__Exercise goal__: Reply with one number: the count of lines in the data that hold the string "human".

[Data entries]
--- START ---

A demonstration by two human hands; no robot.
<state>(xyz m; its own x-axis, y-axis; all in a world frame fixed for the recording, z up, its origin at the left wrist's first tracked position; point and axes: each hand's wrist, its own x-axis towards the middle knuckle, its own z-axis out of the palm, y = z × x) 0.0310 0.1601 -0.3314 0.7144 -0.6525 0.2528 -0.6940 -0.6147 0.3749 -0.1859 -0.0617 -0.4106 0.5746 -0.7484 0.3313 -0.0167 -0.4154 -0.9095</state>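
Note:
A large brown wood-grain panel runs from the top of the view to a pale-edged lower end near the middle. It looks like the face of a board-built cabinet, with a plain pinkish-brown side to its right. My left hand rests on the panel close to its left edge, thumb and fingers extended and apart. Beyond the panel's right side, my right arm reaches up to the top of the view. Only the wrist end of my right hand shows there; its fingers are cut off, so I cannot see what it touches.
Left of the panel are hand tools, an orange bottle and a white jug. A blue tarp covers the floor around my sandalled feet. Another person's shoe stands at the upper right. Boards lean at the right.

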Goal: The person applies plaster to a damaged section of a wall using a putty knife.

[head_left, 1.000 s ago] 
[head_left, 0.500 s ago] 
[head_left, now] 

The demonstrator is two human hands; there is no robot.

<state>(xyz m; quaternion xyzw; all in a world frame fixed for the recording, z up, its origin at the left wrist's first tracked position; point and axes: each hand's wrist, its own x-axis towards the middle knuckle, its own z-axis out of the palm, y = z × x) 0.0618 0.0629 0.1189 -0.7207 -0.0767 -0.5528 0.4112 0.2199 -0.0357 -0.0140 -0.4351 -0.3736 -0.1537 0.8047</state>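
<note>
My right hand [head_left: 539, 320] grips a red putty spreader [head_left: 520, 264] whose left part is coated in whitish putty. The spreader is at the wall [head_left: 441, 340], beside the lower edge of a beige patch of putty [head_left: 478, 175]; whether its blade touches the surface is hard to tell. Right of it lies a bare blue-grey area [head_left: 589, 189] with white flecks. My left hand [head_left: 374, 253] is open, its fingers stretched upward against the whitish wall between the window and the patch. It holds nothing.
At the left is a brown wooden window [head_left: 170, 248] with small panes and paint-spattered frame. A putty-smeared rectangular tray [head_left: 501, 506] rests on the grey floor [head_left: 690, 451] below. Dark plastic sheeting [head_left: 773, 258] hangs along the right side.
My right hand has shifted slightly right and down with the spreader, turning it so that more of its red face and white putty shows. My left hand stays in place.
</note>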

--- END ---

__Problem solution__: 2